Wednesday, March 28, 2012

The Recession's Impact on Strategic Planning

During this week's assigned reading articles, it was mentioned repeatedly that strategic planning consists of discussing long term trends, opportunities, challenges, and targets. Additionally it was stated that five to seven year financial targets should be tied to the strategic initiatives.

I currently work for a large financial services organization, who was impacted by the recession of recent years (as was everyone in the industry). Since I was not an employee during the heart of the recession, I was curious to how large companies changed their strategic planning and corresponding processes to better react to the recession and difficult financial times.

I found an article on the Wall Street Journal, entitled Strategic Plans Lose Favor, that speaks directly to the changing of strategic plans during the recession. This article begins with stating that faced with the recession, business executives realized that strategic plan and forecasting does not always work. Alternatively these executives learned that it was instead beneficial to plan on the fly and in the moment, rather than seven years into the future. Despite the fact that the financial outlook of the market is improving, the author of the article argues that these new opinions and styles of strategic planning will continue to be used.

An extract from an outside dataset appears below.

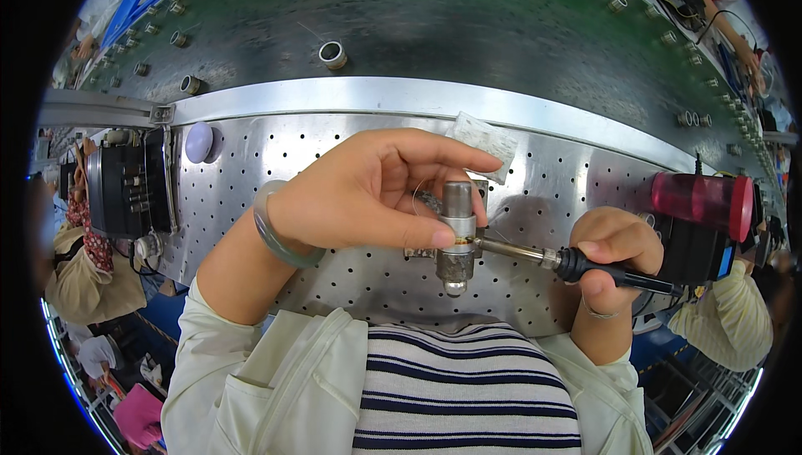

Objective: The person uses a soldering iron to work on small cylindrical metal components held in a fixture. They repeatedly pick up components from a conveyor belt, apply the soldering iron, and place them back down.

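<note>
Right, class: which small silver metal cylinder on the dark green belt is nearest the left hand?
The hollow silver metal cylinder directly beyond the left hand, looking largest; the others on the dark green belt are farther left, right or away.

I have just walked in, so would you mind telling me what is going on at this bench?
A person is working over a perforated metal bench. The left hand grips a metal cylinder, while the right hand holds a soldering iron with its tip at the cylinder's middle band; I can't tell whether they touch. Beyond the bench, small metal rings stand or lie on a dark green belt.
</note>
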`<state>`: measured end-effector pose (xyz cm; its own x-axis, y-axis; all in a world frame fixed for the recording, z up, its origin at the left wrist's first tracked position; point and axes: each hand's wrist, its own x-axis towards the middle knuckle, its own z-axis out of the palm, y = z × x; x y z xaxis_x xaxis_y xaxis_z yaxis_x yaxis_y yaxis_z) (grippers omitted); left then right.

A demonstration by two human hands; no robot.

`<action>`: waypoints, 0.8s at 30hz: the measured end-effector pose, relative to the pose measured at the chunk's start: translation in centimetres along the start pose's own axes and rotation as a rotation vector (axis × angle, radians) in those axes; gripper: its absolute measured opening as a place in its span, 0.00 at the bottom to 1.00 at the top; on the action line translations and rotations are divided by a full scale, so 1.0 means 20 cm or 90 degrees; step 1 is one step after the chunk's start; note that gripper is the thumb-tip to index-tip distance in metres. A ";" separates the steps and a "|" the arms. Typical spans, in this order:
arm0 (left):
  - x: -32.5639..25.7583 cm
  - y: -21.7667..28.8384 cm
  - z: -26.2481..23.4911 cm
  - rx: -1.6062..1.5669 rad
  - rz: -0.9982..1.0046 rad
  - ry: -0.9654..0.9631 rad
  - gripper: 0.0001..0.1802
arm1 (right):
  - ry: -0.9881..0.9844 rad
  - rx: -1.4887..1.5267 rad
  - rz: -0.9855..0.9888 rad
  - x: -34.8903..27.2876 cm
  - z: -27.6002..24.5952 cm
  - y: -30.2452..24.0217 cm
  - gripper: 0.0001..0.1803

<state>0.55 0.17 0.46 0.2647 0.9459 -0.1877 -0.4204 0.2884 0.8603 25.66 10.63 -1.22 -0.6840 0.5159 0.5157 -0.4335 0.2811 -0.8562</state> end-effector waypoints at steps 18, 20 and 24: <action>0.01 -0.06 -0.06 -0.054 -0.047 -0.007 0.40 | 0.083 0.101 0.044 -0.01 0.04 0.01 0.12; 0.01 -0.07 -0.06 -0.053 -0.044 0.005 0.41 | 0.078 0.081 0.047 -0.01 0.04 0.00 0.12; 0.00 -0.05 -0.05 -0.054 -0.055 0.006 0.41 | 0.107 0.048 0.071 -0.02 0.03 -0.01 0.11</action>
<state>0.12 0.10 -0.99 0.2951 0.9180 -0.2650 -0.4688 0.3808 0.7970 25.74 9.84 -1.23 -0.6259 0.6698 0.3994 -0.4074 0.1559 -0.8999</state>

Of the many organizations and their leaders discussed in the article, the CEO of Home Depot is the one most heavily mentioned. For instance Home Depot still reviews the budget on a monthly basis instead of quarterly, as they did prior to the recession. Other CEOs were quoted as saying "strategy, as we knew it, is dead" and revealing how they embrace their new "just in time decision making".

Due to the recession, the majority of strategic plans were largely put on hold and instead "bridge plans" were created. Despite brighter financial times, companies say that those previous strategic plans are no longer relevant and useful.

In conclusion, the traditional seven year strategic plans are not gone forever. According to this article, they are just not as in as much favor as they once were. With time, and the recession in the future being the past and not the current times, it is likely the trend will change once again. However, it was interesting reading the impact of the recession on strategic planning.